4. Staff should receive training (short briefings).
5. Make it known to managers that they should set appropriate standards of behaviour.
6. Managers should receive training to understand the importance of a proactive, consistent approach towards the problem.
7. Make it clear to staff that they are expected to achieve their work goals and standards, and performance reviews and appraisals, and regular coaching conversations and feedback sessions will be held with them. Where staff are not performing satisfactorily, this does not constitute bullying by the manager when feedback in this regard is provided. The Dignity and Respect at Work policy should include reference to this.
8. Provide an independent counselling option for staff and managers.
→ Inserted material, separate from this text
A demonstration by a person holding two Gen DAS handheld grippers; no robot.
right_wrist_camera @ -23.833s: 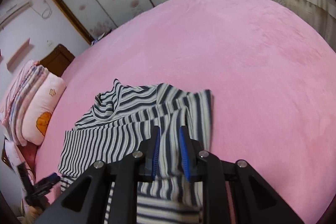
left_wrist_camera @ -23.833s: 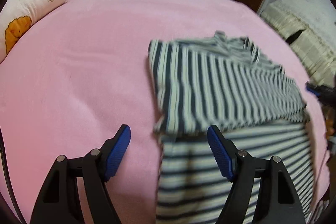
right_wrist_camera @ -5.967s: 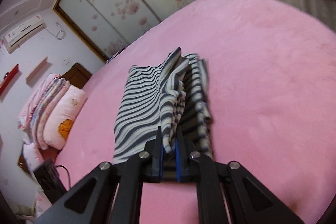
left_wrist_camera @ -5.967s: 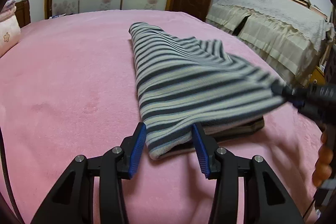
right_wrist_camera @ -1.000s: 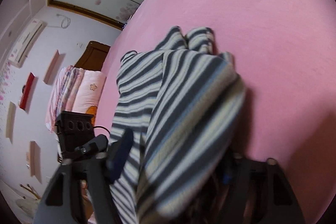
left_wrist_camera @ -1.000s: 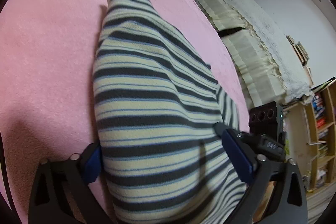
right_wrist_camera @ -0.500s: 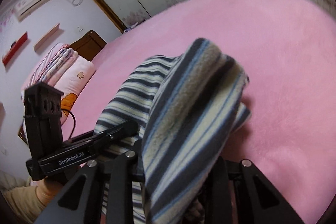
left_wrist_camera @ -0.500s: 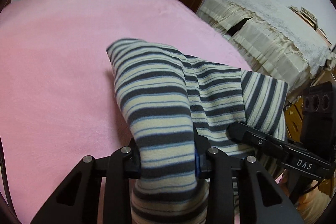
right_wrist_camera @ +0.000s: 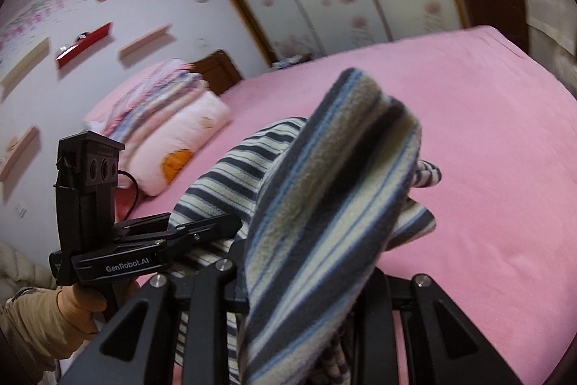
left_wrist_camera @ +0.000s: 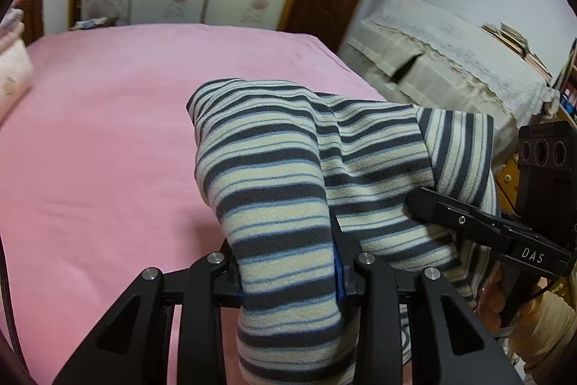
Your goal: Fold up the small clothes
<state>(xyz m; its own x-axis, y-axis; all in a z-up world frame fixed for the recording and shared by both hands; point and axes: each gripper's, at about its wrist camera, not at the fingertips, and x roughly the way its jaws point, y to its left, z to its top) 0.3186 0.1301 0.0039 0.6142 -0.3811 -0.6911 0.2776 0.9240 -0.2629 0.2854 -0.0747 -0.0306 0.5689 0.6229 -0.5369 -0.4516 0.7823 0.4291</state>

Handling Issues and Complaints
In conjunction with the above, employers should also consider having several options in place where there is an issue:
Issues should be resolved as early as possible, and in an informal as manner as possible. The employer should consider utilising the following options:
- One to one discussions with each party, then bringing them together. This could be handled by the manager, another manager, HR or a contact person or a designated person. As much as possible should be done using informal means to stop the problem and not to let it escalate.
- A semi-formal facilitation of issues between the parties. As mediation is voluntary, and sometimes the parties will not agree to mediation, there seems little option but to move to a formal investigation where the informal process hasn’t worked. This semi-formal facilitation process, which the company could write into their policy and include on as part of the process of handling complaints, provides a half-way house, and both parties would have to engage in accordance with the company policy.
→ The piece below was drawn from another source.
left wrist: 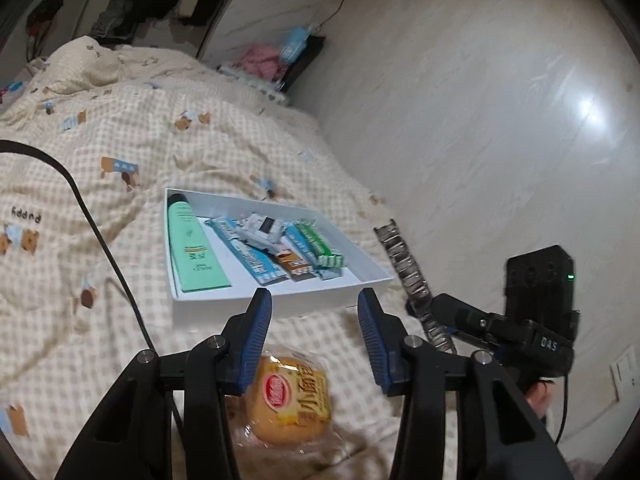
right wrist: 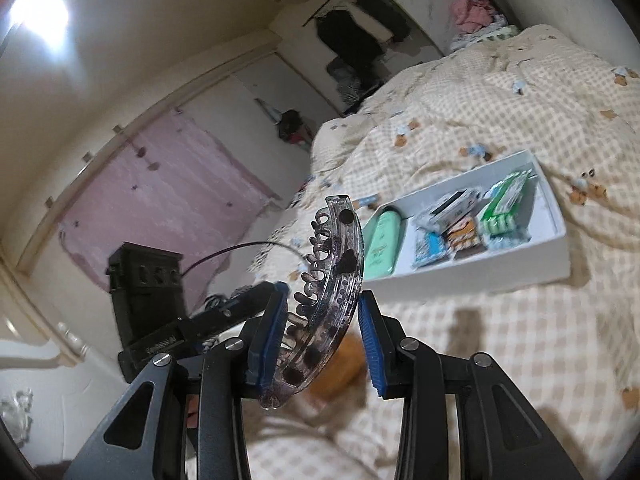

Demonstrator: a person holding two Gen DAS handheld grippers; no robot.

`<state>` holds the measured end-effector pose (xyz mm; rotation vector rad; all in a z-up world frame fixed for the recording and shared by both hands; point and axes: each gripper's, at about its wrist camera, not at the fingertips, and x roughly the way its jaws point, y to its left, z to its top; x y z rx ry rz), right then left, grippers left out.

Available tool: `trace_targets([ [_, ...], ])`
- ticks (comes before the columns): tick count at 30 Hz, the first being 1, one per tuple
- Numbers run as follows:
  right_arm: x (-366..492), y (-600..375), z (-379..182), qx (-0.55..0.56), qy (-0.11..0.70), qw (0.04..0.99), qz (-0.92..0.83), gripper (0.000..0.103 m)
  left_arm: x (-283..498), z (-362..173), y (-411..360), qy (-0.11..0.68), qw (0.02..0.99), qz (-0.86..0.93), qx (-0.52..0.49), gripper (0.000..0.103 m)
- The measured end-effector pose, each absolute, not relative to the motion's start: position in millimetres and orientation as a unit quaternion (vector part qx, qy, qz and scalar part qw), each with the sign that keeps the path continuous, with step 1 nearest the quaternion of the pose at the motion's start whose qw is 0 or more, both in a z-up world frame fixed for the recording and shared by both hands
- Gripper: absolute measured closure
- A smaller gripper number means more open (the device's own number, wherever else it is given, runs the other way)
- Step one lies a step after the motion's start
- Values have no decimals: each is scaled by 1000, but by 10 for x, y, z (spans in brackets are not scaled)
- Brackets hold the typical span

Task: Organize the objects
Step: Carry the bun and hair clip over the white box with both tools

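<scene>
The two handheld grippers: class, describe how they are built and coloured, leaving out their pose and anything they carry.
Both the left gripper and the right gripper have black angular linkage arms with round silver pivot screws and ribbed blue pads on the fingers. A boxy black unit with a small green light sits on the right gripper, whose body bears white lettering. A thin black cable trails behind.

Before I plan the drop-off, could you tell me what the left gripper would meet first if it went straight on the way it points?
Most likely the near wall of the white tray, straight ahead of the left gripper; the wrapped bun lies below its fingers, though depth is uncertain.
</scene>
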<state>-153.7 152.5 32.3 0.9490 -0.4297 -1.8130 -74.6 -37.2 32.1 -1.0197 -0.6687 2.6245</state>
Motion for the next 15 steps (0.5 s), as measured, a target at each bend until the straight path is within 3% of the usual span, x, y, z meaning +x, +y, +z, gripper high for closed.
trace_targets([
  [3, -1483, 1515, 279, 391, -175, 506, -748, 65, -829, 274, -252, -185, 101, 887, -410, 52],
  [7, -1446, 1518, 213, 399, -173, 502, -748, 65, -792, 123, -102, -164, 125, 860, -466, 23],
  [13, -1477, 1515, 240, 399, -167, 499, -751, 65, -906, -88, 150, -69, 65, 844, -528, 23],
  [14, -1479, 1508, 249, 399, -165, 499, -751, 65, -920, -144, 167, -71, 75, 841, -531, 26],
  [15, -1493, 1501, 266, 398, -163, 500, -751, 65, -941, -206, 160, -84, 95, 837, -532, 42],
])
- Mediation, which is voluntary.
- Formal investigation, if issues persist and a resolution cannot be found, or the issues are so serious or so numerous as to warrant a formal investigation at the outset.
Do Complaints in Writing have to be dealt with Formally?
Sometimes, the first time an employer becomes aware of an issue is when the person puts the complaint in writing.
This does not mean though, because it is in writing, that a formal investigation has to be instituted.
The company’s policy should indicate that the complaint will be dealt with first informally, then by facilitation and other informal means, possibly be mediation and only then by formal means, unless it is so serious that it warrants a formal investigation from the start.
What if the matter is about “Personalities”?
If the matter is more related to “personalities”, some other interventions can be part of the process for resolving issues. For example, comparison reports related to their styles can be used to help the parties understand each other’s style. The Everything DiSC comparison report between two parties can provide valuable insights for each to work through. Maybe they will never be friends but if they can work professionally together that is all that is required. Conflict management tools can also be used to help add address conflict areas.
What if there is no resolution?
Unfortunately, some people just can’t get on. Unfortunately, some people have a predisposition such that they interpret other people’s actions, even when they are appropriate behaviours, in the wrong way and see them as bullying. There may be no resolution in some cases, but clearly a separation of the employees is required where possible.
Clearly if there is ongoing bullying or harassment by a party, the disciplinary procedure needs to be invoked, and it could result in the employee being at risk of losing their job or receiving sanctions such as demotion, formal written warning, etc.
How Can We Help You?
We provide advice and guidance on the proper procedure for conducting Investigations, Hearings and Appeals or we can lead and conduct investigations, hearings and appeals where you may require external, independent, expertise. Click also on Disciplinary/Dismissal Procedures and Bullying Procedures for more information.
You can download our brochure here.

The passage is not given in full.